Теперь уже ясно, что только признание этих способов борьбы может дать началу добра всю полноту необходимого вооружения. Нелепо думать, что внешнее понуждение и пресечение суть единственные или главные способы сопротивления злу, т. е. что зло побеждено, как только оно спряталось и притаилось. Но столь же нелепо думать, что понуждение и пресечение суть злодейские и недопустимые способы борьбы, т. е. что зло неприкосновенно, как только оно дерзнуло излиться во внешний поступок. Внешняя, физическая борьба со злодеем не должна быть противодуховна, ибо цель её в духовном воспитании, и потому она должна проистекать из воли к духу[128]
и точно также эта борьба не должна быть противолюбовна, ибо цель её в проложении путей ко взаимному приятию и единению людей, и потому она должна проистекать из верной любви к Богу и людям и из благожелательства к самому злодею. Дух и любовь, с одной стороны, и внешнее понуждение и пресечение, с другой стороны, совсем не стоят принципиально в отношении взаимного исключения.
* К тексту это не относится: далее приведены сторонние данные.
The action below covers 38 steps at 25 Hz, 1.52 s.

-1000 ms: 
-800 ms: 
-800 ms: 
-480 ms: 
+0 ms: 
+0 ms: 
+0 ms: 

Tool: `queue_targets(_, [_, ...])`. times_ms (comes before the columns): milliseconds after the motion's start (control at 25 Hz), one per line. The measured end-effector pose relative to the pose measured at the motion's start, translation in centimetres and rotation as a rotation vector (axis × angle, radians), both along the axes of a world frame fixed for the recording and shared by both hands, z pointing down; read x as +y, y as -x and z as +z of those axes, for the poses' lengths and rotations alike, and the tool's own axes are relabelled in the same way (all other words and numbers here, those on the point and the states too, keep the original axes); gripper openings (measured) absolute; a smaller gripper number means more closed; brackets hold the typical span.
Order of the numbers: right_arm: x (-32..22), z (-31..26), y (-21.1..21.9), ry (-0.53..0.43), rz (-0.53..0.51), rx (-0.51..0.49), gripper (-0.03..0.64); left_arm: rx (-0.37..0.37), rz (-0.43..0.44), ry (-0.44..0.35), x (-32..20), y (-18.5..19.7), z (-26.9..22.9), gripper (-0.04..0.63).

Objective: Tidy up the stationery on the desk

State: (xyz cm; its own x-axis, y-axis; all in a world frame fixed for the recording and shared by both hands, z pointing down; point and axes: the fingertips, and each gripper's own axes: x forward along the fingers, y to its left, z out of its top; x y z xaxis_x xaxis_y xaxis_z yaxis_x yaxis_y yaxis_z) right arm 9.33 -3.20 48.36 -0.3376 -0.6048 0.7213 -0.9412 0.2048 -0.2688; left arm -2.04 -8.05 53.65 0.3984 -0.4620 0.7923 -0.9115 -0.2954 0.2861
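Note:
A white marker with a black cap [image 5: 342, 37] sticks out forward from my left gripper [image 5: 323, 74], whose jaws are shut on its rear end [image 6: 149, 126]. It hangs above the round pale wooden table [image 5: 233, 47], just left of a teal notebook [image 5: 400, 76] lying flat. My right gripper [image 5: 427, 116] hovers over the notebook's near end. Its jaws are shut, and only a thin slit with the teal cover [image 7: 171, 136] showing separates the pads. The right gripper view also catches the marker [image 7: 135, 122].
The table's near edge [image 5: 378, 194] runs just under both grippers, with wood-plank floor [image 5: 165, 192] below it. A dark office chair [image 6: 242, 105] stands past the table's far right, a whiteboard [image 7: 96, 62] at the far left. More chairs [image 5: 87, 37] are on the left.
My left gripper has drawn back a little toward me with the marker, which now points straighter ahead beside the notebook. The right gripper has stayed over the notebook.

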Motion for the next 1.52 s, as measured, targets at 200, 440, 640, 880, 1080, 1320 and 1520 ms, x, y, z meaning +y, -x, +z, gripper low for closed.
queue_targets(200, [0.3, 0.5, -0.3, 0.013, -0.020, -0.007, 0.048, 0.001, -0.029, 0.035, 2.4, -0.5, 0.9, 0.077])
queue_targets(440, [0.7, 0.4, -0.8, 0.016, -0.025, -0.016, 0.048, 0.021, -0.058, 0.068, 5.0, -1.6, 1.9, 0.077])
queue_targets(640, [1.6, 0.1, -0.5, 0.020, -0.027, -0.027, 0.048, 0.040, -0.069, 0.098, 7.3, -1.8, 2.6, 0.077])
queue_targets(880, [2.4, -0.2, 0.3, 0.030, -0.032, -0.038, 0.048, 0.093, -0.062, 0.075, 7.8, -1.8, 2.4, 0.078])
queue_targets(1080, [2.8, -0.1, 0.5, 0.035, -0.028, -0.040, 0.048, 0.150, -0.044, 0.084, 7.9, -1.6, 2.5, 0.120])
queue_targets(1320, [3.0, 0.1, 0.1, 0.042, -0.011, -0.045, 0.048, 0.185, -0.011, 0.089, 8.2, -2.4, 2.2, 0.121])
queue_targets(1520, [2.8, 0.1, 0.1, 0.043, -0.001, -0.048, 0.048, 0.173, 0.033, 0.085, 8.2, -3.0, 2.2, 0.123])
Нельзя воспитывать людей, не отправляясь из духа и любви и не обращаясь к духу и любви, но именно настоящий воспитатель должен уметь не только уговаривать, но, когда надо, уговаривать, заставляя, и, когда необходимо, заставлять, не уговаривая, и перспективу этой возможности и даже неизбежности он должен, когда надо, поставлять перед умственным оком воспитываемого.Эта перспектива физического понуждения и пресечения имеет как бы три плана, или три возможности, предстоящие тому, кто призван к нему в своём предметном служении; эти возможности определяются душевным состоянием одержимого злом человека.
Так, во-первых, человек, впавший в состояние противодуховности и противолюбовности, может обнаруживать склонность и способность к злодейству. Необходимость сопротивления злу в чужой душе этим уже дана, но весь аппарат мероприятий выдвигается в известной духовной последовательности: начиная от призыва словом и делом к очевидности и любви и кончая готовностью обратиться к физическому понуждению и пресечению; эта готовность выдвигается здесь лишь в виде угрожающей санкции.
Во-вторых, человек, захваченный злом, может покуситься на реальное злодеяние или даже осуществить его, и притом, может быть, неоднократно, обнаруживая злую волю не считаться с духовным понуждением, а может быть, и с физическим пресечением. Во всех подобных случаях необходимо в первую очередь физическое пресечение; в дальнейшем – делом государственного суда явится: квалифицировать правосознание преступника в момент злодеяния (виновность) и в момент суда (наказуемость) и, следовательно, решить вопрос о том, необходимо ли и в какой мере необходимо физическое понуждение; церковь, исправительные учреждения и общественное мнение должны будут принять на себя бремя «духовного перевоспитания».
Наконец, в-третьих, одержимый злом человек может обнаружить прямую неспособность воздерживаться от злодеяний; таков абсолютный злодей, который пожизненно не может не злодействовать и перед извращённою волею которого бессильны все меры человеческого воздействия. Перед лицом такого урода духовное воспитание и физическое понуждение могут отпасть как бессильные и безнадёжные, и тогда всё сведётся к физическому пресечению, которое в своём чистом виде может принять форму смертной казни.
Так надлежит представлять себе организацию внешне-понудительной борьбы со злом в условиях мирного правопорядка и государственного равновесия. Совсем иначе может сложиться эта борьба в условиях революционных потрясений, гражданских и международных войн: в этих условиях необходимость оборонять родину, веру и святыни ставит человека в положение не воспитателя, а воина; его призванием является не пробуждение очевидности и любви в душе нападающего, не размягчение его ожесточённости и не облагораживание его намерений; нет, он призван физически остановить и пресечь, он должен принудительно положить конец напору, необходима гроза, сеющая страх, страдание и смерть. Необходимость решительного внешнего воздействия вызывается здесь сосредоточением всех обостряющих борьбу и запирающих другие выходы условий: буйная агрессивность восставшего, невозможность терять время, необходимость овладеть пространством, неопределенно-обширный объект воздействия, неудобоуговоримость одержимого врага, невозможность предать обороняемую драгоценность – всё это может как бы погасить на время все положительные задачи борьбы со злом и временно отклонить как несостоятельные все духовно-любовные пути воздействия. Физическое пресечение выступает тогда во всём своём безжалостном и суровом виде, ведя наступление на нападающего и оставляя для начала положительной любви сравнительно лишь самое небольшое поле действия (акты личного сострадания и пощады, законы о раненых, больных и пленных).